New 2018 research conducted on behalf of Junior Achievement and Ernst & Young LLP (EY) illustrates how in just one year after first being surveyed, high school age teens’ career ambitions have shifted further away from careers in STEM and the arts and how more 13-17-year-old students are expecting to take out loans to help pay for college.

  • In a significant drop, 24% of boys want a STEM career, down from 36% in 2017; girls’ interest remains unchanged at 11%, year-over-year.
  • Among girls and boys, desires for careers in the arts dropped from 18% to 13%.
  • The percentage of teens expecting to take out a student loan increased from 33% to 45%.

Career choices that have risen in popularity include the medical and dental fields, as well as public service, illustrating that what kids find most appealing about their dream job is that they are “good at it” and can help people.

  • Careers in medical and dental fields increased from 15% to 19%, with girls far more likely to choose this path.
  • Interest in careers in public service increased from 7% to 10% overall.
  • Starting one’s own business (8%) and careers in business (7%) remained the same.

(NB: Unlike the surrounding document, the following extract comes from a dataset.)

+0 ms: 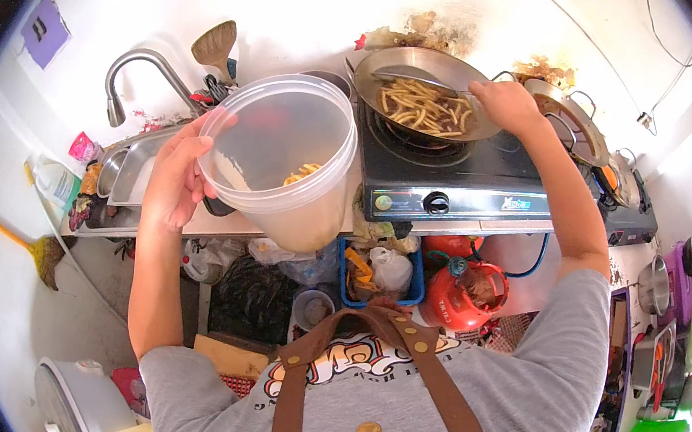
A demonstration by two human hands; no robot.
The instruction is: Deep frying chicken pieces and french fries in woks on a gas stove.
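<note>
My left hand [180, 167] grips the rim of a translucent plastic tub [295, 217], tilted with its mouth towards me. A few French fries [303, 174] lie inside, against its wall. Over the hob, my right hand [504, 106] is closed on the handle of a metal utensil [417, 80] that reaches across a metal wok [394, 60]; its far end is hard to make out. Many fries [424, 105] sit in dark oil in the wok. The wok rests on the left burner of a black gas stove [463, 181].
A second pan [568, 122] of brown liquid stands right of the wok. At the left are a curved tap [148, 56] and a steel sink [136, 162]. Below the counter sit a blue bin [417, 287] and a red gas cylinder [454, 300]. A wooden spatula [214, 44] leans near the wall.
</note>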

According to kids, their parents still hold the top spot in terms of who or what influences their choice of dream job. Parents’ influence, in fact, increased from 19% to 28% since last year. Societal influences such as social media declined from 15% to 8%. Other sources of inspiration include teachers, courses, volunteering and extra-curricular activities.  

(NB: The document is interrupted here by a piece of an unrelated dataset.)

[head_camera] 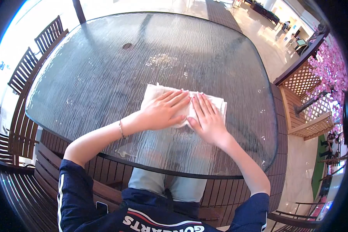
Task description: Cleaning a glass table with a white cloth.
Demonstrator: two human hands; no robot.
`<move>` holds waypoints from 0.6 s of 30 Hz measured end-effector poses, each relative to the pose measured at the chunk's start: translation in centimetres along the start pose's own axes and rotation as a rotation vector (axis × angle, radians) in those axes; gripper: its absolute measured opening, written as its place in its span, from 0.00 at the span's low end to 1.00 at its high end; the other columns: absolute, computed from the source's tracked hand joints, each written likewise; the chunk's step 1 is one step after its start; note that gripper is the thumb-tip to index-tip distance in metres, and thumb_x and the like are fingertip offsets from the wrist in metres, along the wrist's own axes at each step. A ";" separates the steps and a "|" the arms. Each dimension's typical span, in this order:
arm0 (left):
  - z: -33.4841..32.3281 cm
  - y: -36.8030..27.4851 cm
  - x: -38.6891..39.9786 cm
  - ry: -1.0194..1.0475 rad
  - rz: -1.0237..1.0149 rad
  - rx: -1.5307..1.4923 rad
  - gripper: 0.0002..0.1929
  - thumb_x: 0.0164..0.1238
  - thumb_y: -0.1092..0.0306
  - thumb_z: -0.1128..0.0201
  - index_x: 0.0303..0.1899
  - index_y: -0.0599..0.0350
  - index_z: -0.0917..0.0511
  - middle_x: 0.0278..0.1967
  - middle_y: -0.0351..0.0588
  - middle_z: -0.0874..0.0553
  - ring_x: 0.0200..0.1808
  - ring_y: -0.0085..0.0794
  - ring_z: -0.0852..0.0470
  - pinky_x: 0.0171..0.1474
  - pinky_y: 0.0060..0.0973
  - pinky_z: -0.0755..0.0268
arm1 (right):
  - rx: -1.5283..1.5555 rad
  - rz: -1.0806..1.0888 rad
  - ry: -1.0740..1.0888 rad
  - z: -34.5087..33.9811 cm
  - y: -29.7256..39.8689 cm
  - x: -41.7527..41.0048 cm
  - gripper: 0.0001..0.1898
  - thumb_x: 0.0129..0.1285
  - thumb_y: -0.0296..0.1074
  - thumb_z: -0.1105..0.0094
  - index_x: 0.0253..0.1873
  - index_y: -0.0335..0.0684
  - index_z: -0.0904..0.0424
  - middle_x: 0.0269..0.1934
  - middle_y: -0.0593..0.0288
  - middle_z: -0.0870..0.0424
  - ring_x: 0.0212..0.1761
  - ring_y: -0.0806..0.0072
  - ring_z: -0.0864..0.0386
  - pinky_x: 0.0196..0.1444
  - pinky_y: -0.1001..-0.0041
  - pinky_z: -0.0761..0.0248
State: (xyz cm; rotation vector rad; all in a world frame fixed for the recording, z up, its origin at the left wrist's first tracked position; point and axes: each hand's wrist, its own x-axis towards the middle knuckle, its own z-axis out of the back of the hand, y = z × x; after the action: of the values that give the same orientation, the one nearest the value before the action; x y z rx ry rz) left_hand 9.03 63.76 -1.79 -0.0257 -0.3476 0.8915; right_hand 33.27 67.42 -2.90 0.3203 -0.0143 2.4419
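A folded white cloth (151, 94) lies on the textured glass tabletop (110, 69), near the middle of its front half. My left hand (165, 111) is laid flat across the cloth's left and middle part, fingers stretched to the right. On the right part of the cloth rests my right hand (207, 119), palm down, its fingers pointing away from me and its thumb spread. Neither hand is curled around the cloth. The fingertips of both hands come close to each other near the cloth's centre, and the palms hide much of it.
Slatted wooden chairs (23, 71) and a slatted wooden table (24, 124) stand to the left. A slatted bench (49, 162) is beside me. At right are a lattice planter (313, 124) and a pink blossom tree (332, 69). A phone-like object (102, 207) lies by my left side. People are far off.
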 end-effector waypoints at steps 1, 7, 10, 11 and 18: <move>-0.7 -0.1 -0.3 0.001 0.009 0.012 0.35 0.80 0.48 0.49 0.77 0.63 0.41 0.78 0.61 0.40 0.81 0.53 0.44 0.81 0.45 0.53 | 0.003 -0.002 0.005 -0.6 0.2 -0.3 0.39 0.79 0.57 0.64 0.79 0.28 0.46 0.80 0.36 0.46 0.84 0.49 0.51 0.84 0.56 0.60; -3.1 0.8 0.0 -0.046 0.020 0.036 0.34 0.81 0.46 0.53 0.76 0.60 0.38 0.78 0.58 0.38 0.81 0.49 0.44 0.82 0.42 0.54 | 0.000 -0.114 0.018 -2.1 0.1 0.1 0.38 0.80 0.58 0.70 0.81 0.34 0.49 0.82 0.44 0.49 0.85 0.56 0.54 0.85 0.60 0.62; -4.4 1.6 0.6 -0.077 0.021 0.031 0.33 0.81 0.46 0.53 0.76 0.60 0.38 0.77 0.57 0.36 0.80 0.47 0.42 0.82 0.40 0.52 | 0.005 -0.148 0.019 -3.2 -0.4 0.8 0.37 0.80 0.58 0.70 0.81 0.34 0.49 0.82 0.46 0.49 0.85 0.57 0.54 0.85 0.61 0.62; -4.7 2.0 0.8 -0.076 0.022 0.030 0.33 0.81 0.46 0.53 0.76 0.60 0.38 0.77 0.57 0.36 0.80 0.47 0.42 0.82 0.40 0.52 | 0.008 -0.164 0.021 -3.6 -0.6 1.1 0.37 0.80 0.58 0.70 0.81 0.34 0.49 0.82 0.46 0.49 0.85 0.57 0.54 0.85 0.60 0.62; -8.2 4.1 2.3 -0.039 0.067 0.094 0.33 0.82 0.46 0.54 0.79 0.55 0.41 0.79 0.51 0.39 0.81 0.42 0.44 0.82 0.39 0.54 | 0.008 -0.223 -0.005 -7.4 -2.7 2.6 0.36 0.80 0.57 0.71 0.81 0.35 0.47 0.82 0.48 0.47 0.85 0.59 0.51 0.84 0.62 0.60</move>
State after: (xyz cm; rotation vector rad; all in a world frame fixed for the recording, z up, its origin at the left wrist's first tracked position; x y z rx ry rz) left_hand 9.79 69.09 -9.51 0.0668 -0.3422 0.9745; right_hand 31.32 71.79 -9.64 0.3137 0.0276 2.2207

“Teens today report they are leaning toward jobs that highlight their capabilities, as well as careers that offer altruistic outcomes,” said Jack Kosakowski, CEO & President of Junior Achievement USA. “As parents, educators, mentors and counselors, we need to continue to give students the skills to become more proficient in the areas in which they need to advance and grow, as well as show them how all types of careers provide opportunities to benefit society. JA volunteers, who come from all fields, help students make these types of connections about what they are learning in school and what they need and want to succeed at work and life.”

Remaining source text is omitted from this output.